A feeling settled into your stomach. No, this was real. You weren’t dead, or passed out. This was real.
“Your period of stay is one year. You will have to work on the tasks that you will receive from RAD. After one year, you will write a paper about your exchange here in the Devildom.”
You were taken aback. Hold the phone for a moment.
“Write a paper?” You questioned, taking a step back.
“I am not telling you to write a doctoral thesis. You can take it easy,” he tried to semi-comfort, hit also giving you a ‘tough luck’ look. So you gave him one back, and glared at him. “Don’t glare at me like that. It’s not like I will abandon you all by yourself here in the Devildom. You need someone to look after you, and I think that someone should be my brother Mammon.”

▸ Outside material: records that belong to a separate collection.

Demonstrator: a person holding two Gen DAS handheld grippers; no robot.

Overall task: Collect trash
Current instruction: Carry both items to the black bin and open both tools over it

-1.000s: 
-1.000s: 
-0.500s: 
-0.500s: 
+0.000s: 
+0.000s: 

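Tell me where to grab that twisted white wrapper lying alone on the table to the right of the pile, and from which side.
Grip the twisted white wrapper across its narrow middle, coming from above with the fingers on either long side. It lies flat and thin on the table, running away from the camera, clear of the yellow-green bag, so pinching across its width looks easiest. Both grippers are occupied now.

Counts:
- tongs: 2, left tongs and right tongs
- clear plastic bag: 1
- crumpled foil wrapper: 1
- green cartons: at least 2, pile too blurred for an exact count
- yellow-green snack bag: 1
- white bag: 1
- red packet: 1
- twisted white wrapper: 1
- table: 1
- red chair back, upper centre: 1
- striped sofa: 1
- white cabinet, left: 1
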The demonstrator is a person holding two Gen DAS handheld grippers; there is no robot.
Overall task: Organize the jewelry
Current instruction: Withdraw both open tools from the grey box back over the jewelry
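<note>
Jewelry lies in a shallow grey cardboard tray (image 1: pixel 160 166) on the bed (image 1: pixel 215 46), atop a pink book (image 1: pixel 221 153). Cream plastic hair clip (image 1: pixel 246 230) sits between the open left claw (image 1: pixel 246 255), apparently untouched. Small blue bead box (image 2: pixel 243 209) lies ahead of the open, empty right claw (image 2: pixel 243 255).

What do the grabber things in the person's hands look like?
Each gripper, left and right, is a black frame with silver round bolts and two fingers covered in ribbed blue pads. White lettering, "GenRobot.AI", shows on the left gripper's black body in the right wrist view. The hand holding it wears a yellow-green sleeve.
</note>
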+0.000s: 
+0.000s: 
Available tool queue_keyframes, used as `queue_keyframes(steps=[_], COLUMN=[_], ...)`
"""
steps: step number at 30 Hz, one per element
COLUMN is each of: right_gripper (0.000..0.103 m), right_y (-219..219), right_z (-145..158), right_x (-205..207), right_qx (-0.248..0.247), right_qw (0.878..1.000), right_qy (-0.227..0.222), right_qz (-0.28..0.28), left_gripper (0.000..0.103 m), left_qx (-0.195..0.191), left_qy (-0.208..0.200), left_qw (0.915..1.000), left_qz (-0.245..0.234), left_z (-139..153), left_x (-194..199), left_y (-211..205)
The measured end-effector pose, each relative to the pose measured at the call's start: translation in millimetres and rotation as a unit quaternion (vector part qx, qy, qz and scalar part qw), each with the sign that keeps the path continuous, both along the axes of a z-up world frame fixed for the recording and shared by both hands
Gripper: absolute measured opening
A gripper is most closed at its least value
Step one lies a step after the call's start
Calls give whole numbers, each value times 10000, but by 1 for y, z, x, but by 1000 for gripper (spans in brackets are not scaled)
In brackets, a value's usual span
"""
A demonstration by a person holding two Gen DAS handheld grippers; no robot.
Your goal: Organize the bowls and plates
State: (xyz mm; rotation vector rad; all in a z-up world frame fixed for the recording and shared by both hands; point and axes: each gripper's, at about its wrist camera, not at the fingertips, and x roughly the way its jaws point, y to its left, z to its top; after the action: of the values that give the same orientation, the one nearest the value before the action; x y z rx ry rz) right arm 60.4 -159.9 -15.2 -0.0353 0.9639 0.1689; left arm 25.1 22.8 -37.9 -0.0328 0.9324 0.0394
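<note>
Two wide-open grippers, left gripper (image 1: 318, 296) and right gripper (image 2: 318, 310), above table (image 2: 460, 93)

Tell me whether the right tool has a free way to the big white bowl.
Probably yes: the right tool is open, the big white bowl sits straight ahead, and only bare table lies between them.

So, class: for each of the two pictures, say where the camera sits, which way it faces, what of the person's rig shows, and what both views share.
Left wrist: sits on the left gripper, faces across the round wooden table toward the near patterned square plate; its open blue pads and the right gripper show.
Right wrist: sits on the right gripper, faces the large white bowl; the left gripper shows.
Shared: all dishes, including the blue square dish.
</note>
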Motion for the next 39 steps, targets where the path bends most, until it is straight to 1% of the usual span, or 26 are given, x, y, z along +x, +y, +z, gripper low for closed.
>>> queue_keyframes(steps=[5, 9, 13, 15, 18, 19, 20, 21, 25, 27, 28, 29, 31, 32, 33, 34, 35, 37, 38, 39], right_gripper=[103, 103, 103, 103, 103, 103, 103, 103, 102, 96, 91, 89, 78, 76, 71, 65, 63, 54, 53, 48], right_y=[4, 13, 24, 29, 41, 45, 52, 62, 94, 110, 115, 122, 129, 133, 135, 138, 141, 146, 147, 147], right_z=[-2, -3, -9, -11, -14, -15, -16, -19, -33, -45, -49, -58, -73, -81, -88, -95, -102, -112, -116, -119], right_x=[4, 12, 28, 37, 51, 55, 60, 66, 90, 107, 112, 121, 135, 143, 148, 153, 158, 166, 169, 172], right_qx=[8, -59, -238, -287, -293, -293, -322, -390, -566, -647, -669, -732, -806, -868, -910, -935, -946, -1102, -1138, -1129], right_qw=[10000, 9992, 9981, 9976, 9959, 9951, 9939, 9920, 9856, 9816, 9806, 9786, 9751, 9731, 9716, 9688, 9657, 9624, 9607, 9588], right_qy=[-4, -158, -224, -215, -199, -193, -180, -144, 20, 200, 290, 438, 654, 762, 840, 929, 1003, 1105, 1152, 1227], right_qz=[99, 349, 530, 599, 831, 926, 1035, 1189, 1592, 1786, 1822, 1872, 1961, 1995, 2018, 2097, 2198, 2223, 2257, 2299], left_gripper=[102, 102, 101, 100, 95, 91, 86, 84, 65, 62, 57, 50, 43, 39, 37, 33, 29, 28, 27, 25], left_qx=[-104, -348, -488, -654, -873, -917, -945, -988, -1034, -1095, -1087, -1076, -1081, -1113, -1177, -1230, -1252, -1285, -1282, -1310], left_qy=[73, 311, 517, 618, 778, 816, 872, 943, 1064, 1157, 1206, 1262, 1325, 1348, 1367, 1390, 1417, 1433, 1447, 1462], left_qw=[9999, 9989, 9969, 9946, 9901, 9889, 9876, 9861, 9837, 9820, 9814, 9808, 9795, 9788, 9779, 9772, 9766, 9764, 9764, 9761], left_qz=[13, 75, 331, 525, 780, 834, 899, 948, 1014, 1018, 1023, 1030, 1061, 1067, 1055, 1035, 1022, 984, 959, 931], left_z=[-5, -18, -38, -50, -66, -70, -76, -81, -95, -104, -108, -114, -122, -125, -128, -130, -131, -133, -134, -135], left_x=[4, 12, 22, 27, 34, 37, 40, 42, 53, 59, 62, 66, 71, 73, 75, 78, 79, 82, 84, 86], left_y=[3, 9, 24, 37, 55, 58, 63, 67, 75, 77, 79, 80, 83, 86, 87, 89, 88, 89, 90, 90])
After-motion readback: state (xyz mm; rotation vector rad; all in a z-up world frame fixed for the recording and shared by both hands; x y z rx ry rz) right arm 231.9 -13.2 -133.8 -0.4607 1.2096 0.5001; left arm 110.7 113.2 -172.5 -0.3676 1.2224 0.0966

He took a breath, almost as if to collect his thoughts.
“He’s the Avatar of Greed and how should I put it..” he paused again, thinking, with an unamused look on his face. “Oh, well you’ll understand soon enough.”
You opened your mouth to say something, a frown yet again covering your face, but you couldn’t get anything out before a phone-like item was thrust into your grasp. You just now realized that you didn’t have your phone on you.
“Take this device, it’s called a DDD. It’s a lot like the cell phones of your world. This will be yours to use as long as you’re here. Now,” he says gently. “Go ahead and try calling Mammon with it.”
You eye him suspiciously before going and tapping on the icon labeled ‘Mammon’.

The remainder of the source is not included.